▶ REQUIREMENT: When a line below contains the word "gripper", copy that line.

SUPPLIED MATERIAL Block Start

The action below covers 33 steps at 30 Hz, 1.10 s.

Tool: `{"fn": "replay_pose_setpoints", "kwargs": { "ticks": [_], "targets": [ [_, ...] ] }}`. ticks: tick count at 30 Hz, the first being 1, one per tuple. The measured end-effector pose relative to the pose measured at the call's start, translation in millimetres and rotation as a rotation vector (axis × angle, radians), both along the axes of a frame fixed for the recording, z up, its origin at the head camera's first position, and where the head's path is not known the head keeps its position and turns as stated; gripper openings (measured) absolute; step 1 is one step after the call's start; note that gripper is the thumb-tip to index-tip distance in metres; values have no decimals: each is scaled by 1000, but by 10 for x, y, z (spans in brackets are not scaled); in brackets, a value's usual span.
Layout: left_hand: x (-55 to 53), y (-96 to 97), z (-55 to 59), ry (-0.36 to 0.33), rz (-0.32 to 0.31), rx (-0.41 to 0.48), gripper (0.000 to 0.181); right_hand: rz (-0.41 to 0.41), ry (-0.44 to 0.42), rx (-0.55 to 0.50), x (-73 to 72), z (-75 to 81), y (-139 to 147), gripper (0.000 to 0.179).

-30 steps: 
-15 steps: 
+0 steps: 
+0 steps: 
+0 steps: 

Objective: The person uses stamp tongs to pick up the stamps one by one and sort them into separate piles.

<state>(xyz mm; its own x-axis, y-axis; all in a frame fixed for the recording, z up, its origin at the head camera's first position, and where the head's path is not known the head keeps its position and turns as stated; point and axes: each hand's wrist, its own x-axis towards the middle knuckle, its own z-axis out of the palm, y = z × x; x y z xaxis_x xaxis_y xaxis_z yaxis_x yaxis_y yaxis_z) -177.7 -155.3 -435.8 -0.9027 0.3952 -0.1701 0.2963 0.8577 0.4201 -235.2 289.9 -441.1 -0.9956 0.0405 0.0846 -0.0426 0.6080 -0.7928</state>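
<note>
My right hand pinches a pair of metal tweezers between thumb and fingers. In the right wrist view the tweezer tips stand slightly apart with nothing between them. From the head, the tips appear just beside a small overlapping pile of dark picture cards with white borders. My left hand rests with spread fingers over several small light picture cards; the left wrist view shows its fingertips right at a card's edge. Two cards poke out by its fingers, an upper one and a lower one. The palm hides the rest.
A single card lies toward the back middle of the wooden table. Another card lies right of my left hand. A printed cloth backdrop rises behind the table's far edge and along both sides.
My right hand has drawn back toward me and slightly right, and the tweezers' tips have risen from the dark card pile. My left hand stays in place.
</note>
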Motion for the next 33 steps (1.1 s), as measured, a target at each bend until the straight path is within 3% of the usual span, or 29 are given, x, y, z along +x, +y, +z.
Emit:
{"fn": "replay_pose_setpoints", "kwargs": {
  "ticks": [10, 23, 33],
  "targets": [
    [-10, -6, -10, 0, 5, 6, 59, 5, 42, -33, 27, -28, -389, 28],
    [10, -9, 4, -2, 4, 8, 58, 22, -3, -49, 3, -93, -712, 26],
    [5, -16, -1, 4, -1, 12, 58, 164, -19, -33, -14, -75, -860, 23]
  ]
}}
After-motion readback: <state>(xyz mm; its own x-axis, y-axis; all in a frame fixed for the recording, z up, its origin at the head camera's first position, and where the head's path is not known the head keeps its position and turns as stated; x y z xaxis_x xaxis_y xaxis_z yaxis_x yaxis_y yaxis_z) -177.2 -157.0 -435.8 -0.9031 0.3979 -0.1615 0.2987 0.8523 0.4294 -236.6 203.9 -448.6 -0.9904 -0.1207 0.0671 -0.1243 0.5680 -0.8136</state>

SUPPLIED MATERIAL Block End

▶ RESPONSE TO THIS TASK:
Tool: `{"fn": "replay_pose_setpoints", "kwargs": { "ticks": [_], "targets": [ [_, ...] ] }}`. ticks: tick count at 30 Hz, the first being 1, one per tuple. The measured end-effector pose relative to the pose measured at the call's start, translation in millimetres and rotation as a rotation vector (axis × angle, radians), both along the axes of a frame fixed for the recording, z up, its origin at the head camera's first position, and where the head's path is not known the head keeps its position and turns as stated; gripper openings (measured) absolute; step 1 is one step after the call's start; note that gripper is the thumb-tip to index-tip distance in metres; values have no decimals: each is scaled by 1000, but by 10 for x, y, z (spans in brackets are not scaled); in brackets, a value's usual span.
Layout: left_hand: x (-55 to 53), y (-96 to 97), z (-55 to 59), ry (-0.36 to 0.33), rz (-0.32 to 0.31), rx (-0.41 to 0.48), gripper (0.000 to 0.181); right_hand: rz (-0.41 to 0.41), ry (-0.44 to 0.42), rx (-0.55 to 0.50), x (-73 to 72), z (-75 to 81), y (-139 to 147), gripper (0.000 to 0.179).

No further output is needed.